Ya está bien de que los únicos espectáculos que se desarrollan en formato de largometraje sean los que afectan al Rajoy, la Aguirre, la Ayuso o el Borbón de turno mientras tanto tunante esconde los suyos o los resuelve persiguiendo al juez, al periodista o al humilde ciudadano que los denuncia

Las huestes más cafeteras querrán que uno se decante por Casado o por Ayuso sin circunloquios, como estiman imprescindible también responder a la pregunta sobre las alianzas entre PP y Vox con un monosílabo afirmativo, o negativo, que resuelva complejos asuntos con sencillas respuestas.

Si en el viaje aparece Egea, señalado como el santo turco del mismo nombre que prendió fuego al templo de Cibeles antes de ser ejecutado; o si la alternativa al pacto de las derechas es un redoble de sanchismo en vena; todavía puede resultar más perentorio elegir bando y escoger, por tanto, enemigo.

Y, sin embargo, no lo voy a hacer. Y no solo por la evidencia de que, en toda pelea de largo recorrido, las batallas iniciales no anticipan siempre el desenlace del conflicto: en este caso, vamos más hacia la guerra de las Dos Rosas, que terminó 30 años después con el matrimonio de un Lancaster con una York por si sirve de pista; que hacia las Malvinas, saldada con una derrota argentina más rápida que la cópula de un conejo o la lengua de un asesor.

No, la razón es otra. Me explico. Nadie ha desmentido que el padre vendiera su pequeña empresa a un señor que, tras abonar la cuantía señalada, se convirtió en contratista del Gobierno de Sánchez.

Tampoco que una empresa del entorno de Ábalos, con una facturación similar al casillero de votos de España en Eurovisión, pasara de repente a facturar más de 50 millones por vender mascarillas a precio de caviar, una cifra casi idéntica a la concedida a Plus Ultra y tapada luego por tres Ministerios.

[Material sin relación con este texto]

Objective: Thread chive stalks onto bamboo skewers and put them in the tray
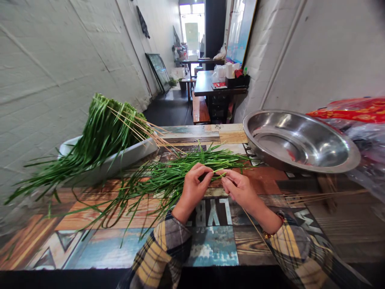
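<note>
A loose pile of green garlic chives (168, 170) lies across the table in front of me. My left hand (197, 182) pinches thumb to forefinger on the end of a chive stalk. Close beside it, my right hand (236, 184) is closed, its forefinger reaching to the same stalk. A thin wooden skewer (254, 226) runs out from under my right palm toward the sleeve; its tip is hidden among the fingers. At the left, threaded chives (111, 124) hang in a thick row, their skewers (141, 128) sticking out to the right.
Under the threaded chives stands a white tray (132, 158). A wide steel basin (300, 140) sits at the right, with plastic packaging (367, 132) beyond it. Several loose skewers (325, 196) lie below the basin. The patchwork-print table (210, 245) ends close to me; another table (207, 82) stands farther back.
</note>
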The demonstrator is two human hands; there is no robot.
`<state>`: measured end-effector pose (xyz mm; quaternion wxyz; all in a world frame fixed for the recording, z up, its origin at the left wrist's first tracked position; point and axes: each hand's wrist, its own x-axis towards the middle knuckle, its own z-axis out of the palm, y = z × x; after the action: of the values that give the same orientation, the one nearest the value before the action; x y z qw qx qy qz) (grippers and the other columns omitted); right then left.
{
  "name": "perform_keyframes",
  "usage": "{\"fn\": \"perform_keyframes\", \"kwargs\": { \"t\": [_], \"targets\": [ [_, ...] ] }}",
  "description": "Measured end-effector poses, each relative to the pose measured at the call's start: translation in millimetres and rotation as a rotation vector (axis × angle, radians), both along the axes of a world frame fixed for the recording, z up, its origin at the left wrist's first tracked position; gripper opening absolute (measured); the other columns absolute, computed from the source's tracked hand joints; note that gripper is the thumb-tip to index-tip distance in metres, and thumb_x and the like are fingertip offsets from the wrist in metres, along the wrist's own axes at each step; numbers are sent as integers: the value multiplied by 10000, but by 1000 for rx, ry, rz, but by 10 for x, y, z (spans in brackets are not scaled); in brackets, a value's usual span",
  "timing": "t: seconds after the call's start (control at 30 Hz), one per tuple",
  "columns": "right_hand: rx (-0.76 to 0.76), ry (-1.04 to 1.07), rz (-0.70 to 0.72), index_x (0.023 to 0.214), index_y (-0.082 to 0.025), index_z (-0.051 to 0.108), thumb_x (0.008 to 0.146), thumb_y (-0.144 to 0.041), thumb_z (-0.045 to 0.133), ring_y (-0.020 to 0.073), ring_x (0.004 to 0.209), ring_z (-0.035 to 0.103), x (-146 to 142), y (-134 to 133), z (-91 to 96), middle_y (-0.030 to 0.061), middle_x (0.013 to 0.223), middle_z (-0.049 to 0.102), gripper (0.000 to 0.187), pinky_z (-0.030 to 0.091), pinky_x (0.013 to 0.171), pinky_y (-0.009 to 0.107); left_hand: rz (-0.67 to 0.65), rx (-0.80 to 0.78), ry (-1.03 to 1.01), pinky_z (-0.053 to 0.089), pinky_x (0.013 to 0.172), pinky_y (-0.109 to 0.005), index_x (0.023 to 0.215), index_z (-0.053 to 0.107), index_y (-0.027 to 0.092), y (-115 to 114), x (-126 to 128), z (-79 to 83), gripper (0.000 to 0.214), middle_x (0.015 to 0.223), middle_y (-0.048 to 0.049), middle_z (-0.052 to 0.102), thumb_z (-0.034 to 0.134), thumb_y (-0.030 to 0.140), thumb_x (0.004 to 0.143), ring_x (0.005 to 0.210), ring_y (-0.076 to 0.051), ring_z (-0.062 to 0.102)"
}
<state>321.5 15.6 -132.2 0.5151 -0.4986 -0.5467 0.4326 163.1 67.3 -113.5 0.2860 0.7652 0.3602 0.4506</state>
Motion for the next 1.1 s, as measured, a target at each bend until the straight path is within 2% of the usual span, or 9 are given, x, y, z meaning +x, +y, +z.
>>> {"fn": "perform_keyframes", "kwargs": {
  "t": [0.33, 0.87, 1.1],
  "targets": [
    [-8, -15, 34, 1088, -146, 682, 878, -334, 505, 89, 441, 397, -30, -37, -6, -54, 506, 449, 333, 313, 447, 218, 13, -3, -28, 403, 638, -240, 759, 664, 169, -8, 4, 11, 131, 720, -9, 591, 572, 199, 848, 695, -125, 534],
    [-74, 69, 10, 1058, -141, 680, 835, -378, 538, 68, 374, 322, -52, -47, 79, -74, 463, 415, 355, 222, 354, 199, -26, 45, -37, 430, 649, -234, 800, 680, 183, -19, 4, -6, 111, 742, -16, 608, 582, 177, 850, 708, -125, 547],
    [-69, 46, 21, 1011, -144, 651, 830, -372, 547, 60, 354, 335, -39, -44, 87, -73, 473, 460, 309, 240, 335, 193, -51, 45, -28, 422, 641, -232, 794, 676, 175, -21, 4, -5, 126, 724, -14, 589, 568, 172, 859, 700, -125, 542]
  ]
}}
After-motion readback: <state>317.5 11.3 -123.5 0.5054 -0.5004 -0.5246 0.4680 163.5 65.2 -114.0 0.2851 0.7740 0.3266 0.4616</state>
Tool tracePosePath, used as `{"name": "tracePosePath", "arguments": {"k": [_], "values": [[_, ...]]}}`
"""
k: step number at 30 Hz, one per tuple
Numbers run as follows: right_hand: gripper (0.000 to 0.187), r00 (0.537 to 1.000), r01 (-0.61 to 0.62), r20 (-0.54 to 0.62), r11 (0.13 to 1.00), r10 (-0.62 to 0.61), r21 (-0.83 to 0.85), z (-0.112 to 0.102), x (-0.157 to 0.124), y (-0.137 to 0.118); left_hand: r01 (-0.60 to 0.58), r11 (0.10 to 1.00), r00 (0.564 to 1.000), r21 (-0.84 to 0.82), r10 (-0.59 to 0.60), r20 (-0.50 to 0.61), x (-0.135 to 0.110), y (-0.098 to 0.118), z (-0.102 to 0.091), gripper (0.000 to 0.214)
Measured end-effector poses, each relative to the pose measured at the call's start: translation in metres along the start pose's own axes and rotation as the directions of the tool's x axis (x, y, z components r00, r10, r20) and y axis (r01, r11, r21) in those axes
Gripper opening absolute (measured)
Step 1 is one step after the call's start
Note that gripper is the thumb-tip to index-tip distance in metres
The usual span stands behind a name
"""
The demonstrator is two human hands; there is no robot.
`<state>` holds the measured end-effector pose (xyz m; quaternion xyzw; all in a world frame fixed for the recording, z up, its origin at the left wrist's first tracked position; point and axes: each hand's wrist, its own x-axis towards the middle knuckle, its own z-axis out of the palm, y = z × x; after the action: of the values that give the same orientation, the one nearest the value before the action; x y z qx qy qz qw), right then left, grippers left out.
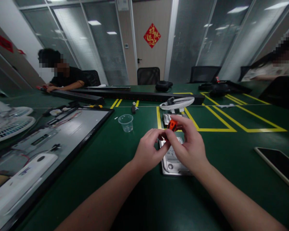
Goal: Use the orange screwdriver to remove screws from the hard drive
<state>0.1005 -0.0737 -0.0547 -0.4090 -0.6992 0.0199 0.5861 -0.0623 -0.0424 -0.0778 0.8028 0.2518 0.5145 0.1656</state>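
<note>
My right hand (190, 144) is closed on an orange-and-black screwdriver (172, 125); only its handle shows, and its tip is hidden by my fingers. Right beside it, my left hand (150, 146) is closed in a pinch, with its fingertips meeting my right thumb. A small dark piece (162, 137) shows between the left fingers, too blurred to name. Beneath both hands lies a silver hard drive (174, 160) on the green table, partly covered by them. Just behind, a second hard drive (167, 119) is partly hidden by my right hand.
A clear plastic cup (126, 123) stands to the left, near a large flat panel (86, 123) with a white case (24, 183) on it. Behind the drives is a white fan grille (180, 103). A phone (279, 163) lies right. Two people sit across the table.
</note>
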Motion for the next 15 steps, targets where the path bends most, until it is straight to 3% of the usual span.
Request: {"name": "tracePosePath", "arguments": {"k": [7,12,15], "values": [[0.042,0.999,-0.032,0.033,0.998,0.03,0.058,-0.0017,-0.001,-0.0033,-0.01,1.0,0.999,-0.006,0.011,0.044,0.0018,0.0022,-0.0012,0.012],[0.042,1.0,0.008,0.021,1.0,-0.008,0.025,-0.0001,0.0001,-0.0027,0.001,1.0,1.0,-0.013,-0.001,-0.014,0.001,0.0026,-0.0007,0.022],[0.041,1.0,0.013,0.0,1.0,-0.013,-0.005,-0.0003,0.0005,-0.0014,-0.012,1.0,1.0,-0.007,0.012,-0.023,0.0012,0.0016,-0.0007,0.016]]}}
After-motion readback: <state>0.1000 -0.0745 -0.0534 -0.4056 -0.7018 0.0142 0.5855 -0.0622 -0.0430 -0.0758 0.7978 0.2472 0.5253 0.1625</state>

El listado de tropelías, excesos y escándalos que acumulan Sánchez, su socio caribeño y sus aliados catalibanes o bilduetarras es inmenso, pero la complicidad mediática y el desprecio a la ley que caracteriza a este Gobierno lo convierte en un incidente pasajero, cuando no en un bulo ultraderechista.

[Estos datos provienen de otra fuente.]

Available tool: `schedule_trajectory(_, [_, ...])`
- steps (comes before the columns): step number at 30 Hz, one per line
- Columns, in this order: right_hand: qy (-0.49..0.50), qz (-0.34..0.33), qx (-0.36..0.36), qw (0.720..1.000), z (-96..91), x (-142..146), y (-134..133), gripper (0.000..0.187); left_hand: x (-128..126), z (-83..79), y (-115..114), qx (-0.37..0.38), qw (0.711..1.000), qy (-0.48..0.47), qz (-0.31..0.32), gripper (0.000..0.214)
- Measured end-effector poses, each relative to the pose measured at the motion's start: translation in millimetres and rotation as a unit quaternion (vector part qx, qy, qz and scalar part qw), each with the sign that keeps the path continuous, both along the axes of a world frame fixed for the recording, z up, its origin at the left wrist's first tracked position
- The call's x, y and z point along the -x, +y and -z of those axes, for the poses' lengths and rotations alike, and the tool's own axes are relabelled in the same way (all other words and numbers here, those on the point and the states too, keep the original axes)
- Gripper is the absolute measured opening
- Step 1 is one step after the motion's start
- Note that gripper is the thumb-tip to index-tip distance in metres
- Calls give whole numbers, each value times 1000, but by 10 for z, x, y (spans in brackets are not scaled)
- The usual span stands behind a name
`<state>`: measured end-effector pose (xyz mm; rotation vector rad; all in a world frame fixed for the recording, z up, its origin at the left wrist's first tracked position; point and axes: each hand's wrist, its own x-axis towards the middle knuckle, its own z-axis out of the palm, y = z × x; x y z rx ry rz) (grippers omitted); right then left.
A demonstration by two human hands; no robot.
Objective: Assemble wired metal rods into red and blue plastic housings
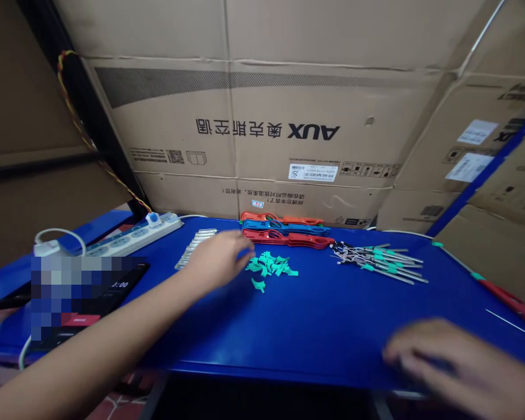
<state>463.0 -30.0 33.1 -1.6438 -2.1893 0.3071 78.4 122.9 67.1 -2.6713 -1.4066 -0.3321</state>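
Head view, left hand: the left hand [216, 259] reached across the blue desk [324, 326] toward its far edge. Its fingers were loosely curled, with the tips at the left side of the green clips [271, 265]. Whether it had pinched one could not be told.
Head view, right hand: the right hand [446, 361] was blurred and lay palm down at the desk's near right edge, fingers spread, with nothing seen in it.
Green clips: they lay in a small loose heap mid-desk toward the far edge, with a stray clip [258, 285] just in front of the heap.
Neighbours: a row of metal tubes [196, 245] lay just left of the left hand. The red and blue plastic tools [284, 229] lay stacked behind the heap, and the wired probes [380, 259] lay to the right, apart from it.
Doing it well, as a judgement: pinching a single clip from the heap's edge looked safer than digging in, because the pieces seemed light and easily scattered. The wrist should stay clear of the tubes.
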Motion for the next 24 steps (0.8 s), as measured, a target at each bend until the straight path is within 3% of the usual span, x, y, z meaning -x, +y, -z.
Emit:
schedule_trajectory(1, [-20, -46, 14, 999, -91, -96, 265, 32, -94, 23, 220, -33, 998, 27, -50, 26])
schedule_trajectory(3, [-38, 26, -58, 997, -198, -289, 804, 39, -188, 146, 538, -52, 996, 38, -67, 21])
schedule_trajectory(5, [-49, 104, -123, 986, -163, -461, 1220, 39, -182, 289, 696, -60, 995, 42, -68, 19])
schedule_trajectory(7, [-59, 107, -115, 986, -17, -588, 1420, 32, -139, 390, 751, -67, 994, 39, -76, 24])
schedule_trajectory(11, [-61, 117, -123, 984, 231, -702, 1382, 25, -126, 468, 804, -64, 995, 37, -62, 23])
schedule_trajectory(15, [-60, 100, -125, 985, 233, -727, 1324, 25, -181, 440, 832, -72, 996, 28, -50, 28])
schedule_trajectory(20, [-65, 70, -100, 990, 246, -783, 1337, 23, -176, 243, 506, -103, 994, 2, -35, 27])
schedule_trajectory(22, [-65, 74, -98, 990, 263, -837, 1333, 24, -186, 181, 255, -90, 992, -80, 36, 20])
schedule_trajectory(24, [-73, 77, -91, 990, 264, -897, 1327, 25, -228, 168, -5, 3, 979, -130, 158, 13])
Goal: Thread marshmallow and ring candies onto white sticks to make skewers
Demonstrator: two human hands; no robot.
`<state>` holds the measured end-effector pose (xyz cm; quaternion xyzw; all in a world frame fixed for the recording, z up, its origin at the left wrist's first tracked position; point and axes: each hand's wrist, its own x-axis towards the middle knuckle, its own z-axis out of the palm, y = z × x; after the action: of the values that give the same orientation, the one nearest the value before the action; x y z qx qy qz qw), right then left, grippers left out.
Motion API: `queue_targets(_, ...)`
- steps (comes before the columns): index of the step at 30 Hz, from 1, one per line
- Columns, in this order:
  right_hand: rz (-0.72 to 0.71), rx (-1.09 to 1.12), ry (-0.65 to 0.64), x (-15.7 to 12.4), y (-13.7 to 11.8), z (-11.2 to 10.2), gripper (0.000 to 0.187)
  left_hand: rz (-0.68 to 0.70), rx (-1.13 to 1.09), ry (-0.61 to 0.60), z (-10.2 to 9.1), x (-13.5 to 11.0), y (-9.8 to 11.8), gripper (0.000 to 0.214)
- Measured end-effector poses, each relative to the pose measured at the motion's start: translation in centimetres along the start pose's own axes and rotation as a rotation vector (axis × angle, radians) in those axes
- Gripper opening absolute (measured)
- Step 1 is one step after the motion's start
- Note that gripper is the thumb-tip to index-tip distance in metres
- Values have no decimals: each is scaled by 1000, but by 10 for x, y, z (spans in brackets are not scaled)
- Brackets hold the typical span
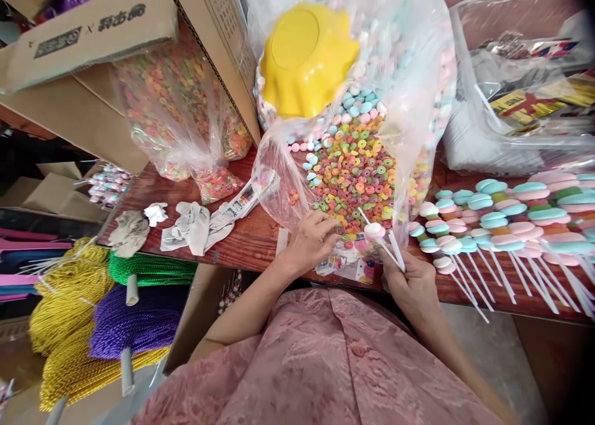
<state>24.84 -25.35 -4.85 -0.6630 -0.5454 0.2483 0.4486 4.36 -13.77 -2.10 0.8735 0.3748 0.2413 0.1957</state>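
My right hand is closed around several white sticks. One of them carries a pink-and-white marshmallow near its upper end, with the bare tip poking out above. To the left, my left hand lies at the near edge of a pile of colourful gummy rings. Its fingers are bent and close together; whatever may be between them is hidden. The rings spill from a clear plastic bag, with pink, white and blue marshmallows behind them.
An upturned yellow bowl rests on the marshmallow bag. Finished candy skewers lie in rows at right, below a clear plastic bin. At left stand a cardboard box, a bag of gummy rings, white gloves and bundled cords.
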Motion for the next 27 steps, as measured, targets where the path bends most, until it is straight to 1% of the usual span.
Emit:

Nadie ha trincado más que el PSOE andaluz; nadie ha pervertido más las costuras del Estado de derecho que Sánchez y nadie ha desplegado más cemento facial que la colección de cínicos y jetas que pontifican sobre Dios con salmos siempre del diablo.

Nada de eso disculpa los abusos, trinques y navajazos de nadie. Ni le salvará nunca del castigo que los hechos, o el reparto de fuerzas, reclame o en todo caso provoque.

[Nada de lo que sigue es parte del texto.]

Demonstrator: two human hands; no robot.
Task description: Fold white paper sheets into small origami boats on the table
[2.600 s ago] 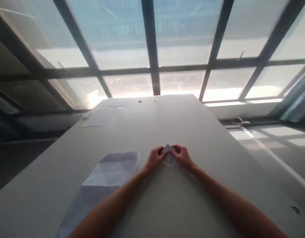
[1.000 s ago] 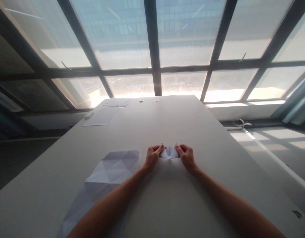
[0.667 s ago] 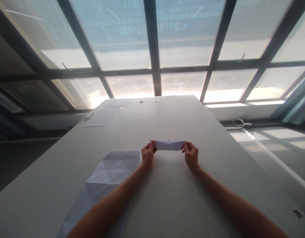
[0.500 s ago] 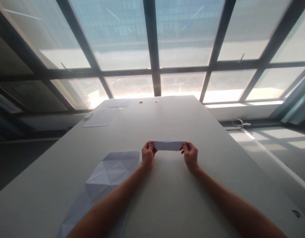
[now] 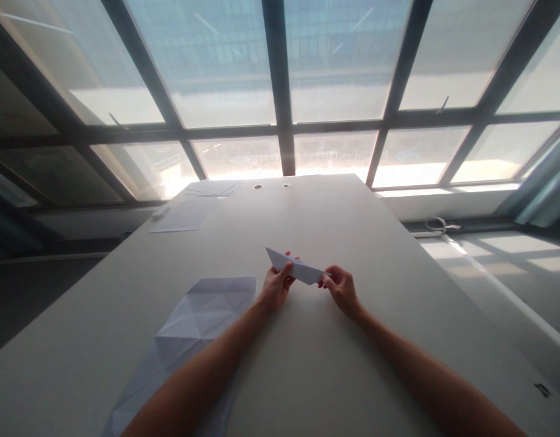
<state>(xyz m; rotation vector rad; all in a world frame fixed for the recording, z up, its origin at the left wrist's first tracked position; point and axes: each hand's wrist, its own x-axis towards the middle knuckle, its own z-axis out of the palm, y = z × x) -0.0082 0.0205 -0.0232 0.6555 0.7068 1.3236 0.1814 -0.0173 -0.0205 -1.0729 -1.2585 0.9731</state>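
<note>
A small folded white paper piece (image 5: 294, 267), long and pointed like a boat, is held just above the white table (image 5: 307, 364). My left hand (image 5: 276, 287) pinches it near its middle and left part. My right hand (image 5: 338, 289) pinches its right tip. The paper is tilted, its left point higher and farther from me than the right. Both forearms reach in from the bottom edge of the view.
A creased, unfolded sheet of white paper (image 5: 188, 328) lies flat on the table left of my left arm. More sheets (image 5: 184, 215) lie at the far left corner, near two round holes (image 5: 258, 186). Large windows rise beyond the table's far edge.
The compact folded paper was pulled apart sideways into a long flat shape. Since half a second ago it has turned from level to slanted, and my hands have come closer together.
</note>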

Pero ya está bien de que los únicos espectáculos que se desarrollan en formato de largometraje sean los que afectan al Rajoy, la Aguirre, la Ayuso o el Borbón de turno mientras tanto tunante esconde los suyos o los resuelve persiguiendo al juez, al periodista o al humilde ciudadano que los denuncia.

No se trata de pedir impunidad para todos, sino de que nadie la tenga. Ni tampoco de infravalorar la profundidad de las autolesiones que el PP se ha provocado a sí mismo, tal vez incompatible con la vida a poco más que insistan.

Pero sí de aprovechar este glorioso derramamiento de sangre en público para recordar que tantos otros van matando en un oscuro callejón y luego gritan, como ninguno, que hay que detener al asesino.